Look at the implementations in nn
class:
from .. import functional as F
class Dropout(_DropoutNd):
def forward(self, input):
return F.dropout(input, self.p, self.training, self.inplace)
class Dropout2d(_DropoutNd):
def forward(self, input):
return F.dropout2d(input, self.p, self.training, self.inplace)
And so on.
Implementation of Functional
class:
def dropout(input, p=0.5, training=False, inplace=False):
return _functions.dropout.Dropout.apply(input, p, training, inplace)
def dropout2d(input, p=0.5, training=False, inplace=False):
return _functions.dropout.FeatureDropout.apply(input, p, training, inplace)
look at the example below to understand:
class Net(nn.Module):
def __init__(self):
super(Net, self).__init__()
self.conv1 = nn.Conv2d(1, 10, kernel_size=5)
self.conv2 = nn.Conv2d(10, 20, kernel_size=5)
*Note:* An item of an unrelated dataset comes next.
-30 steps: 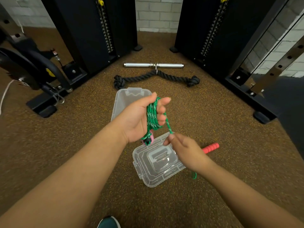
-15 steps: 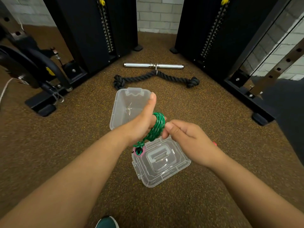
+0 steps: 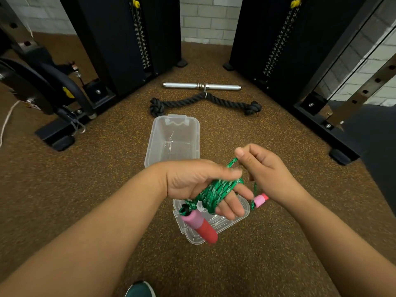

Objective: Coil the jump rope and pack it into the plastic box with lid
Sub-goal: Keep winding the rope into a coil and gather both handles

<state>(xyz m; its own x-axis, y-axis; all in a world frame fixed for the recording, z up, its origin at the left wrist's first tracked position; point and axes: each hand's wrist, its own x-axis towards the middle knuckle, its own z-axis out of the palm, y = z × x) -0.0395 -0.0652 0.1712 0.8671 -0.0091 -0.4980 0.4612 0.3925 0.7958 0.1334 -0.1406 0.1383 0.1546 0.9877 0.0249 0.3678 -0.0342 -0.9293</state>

self.conv2_drop = nn.Dropout2d()
self.fc1 = nn.Linear(320, 50)
self.fc2 = nn.Linear(50, 10)
def forward(self, x):
x = F.relu(F.max_pool2d(self.conv1(x), 2))
x = F.relu(F.max_pool2d(self.conv2_drop(self.conv2(x)), 2))
x = x.view(-1, 320)
x = F.relu(self.fc1(x))
x = F.dropout(x, training=self.training)
x = self.fc2(x)
return F.log_softmax(x)
There is a F.dropout
in forward()
function and a nn.Dropout
in __init__()
function. Now this is the explanation:
In PyTorch you define your Models as subclasses of torch.nn.Module.
In the init function, you are supposed to initialize the layers you want to use. Unlike keras, Pytorch goes more low level and you have to specify the sizes of your network so that everything matches.
In the forward method, you specify the connections of your layers. This means that you will use the layers you already initialized, in order to re-use the same layer for each forward pass of data you make.
torch.nn.Functional contains some useful functions like activation functions a convolution operations you can use. However, these are not full layers so if you want to specify a layer of any kind you should use torch.nn.Module.
You would use the torch.nn.Functional conv operations to define a custom layer for example with a convolution operation, but not to define a standard convolution layer.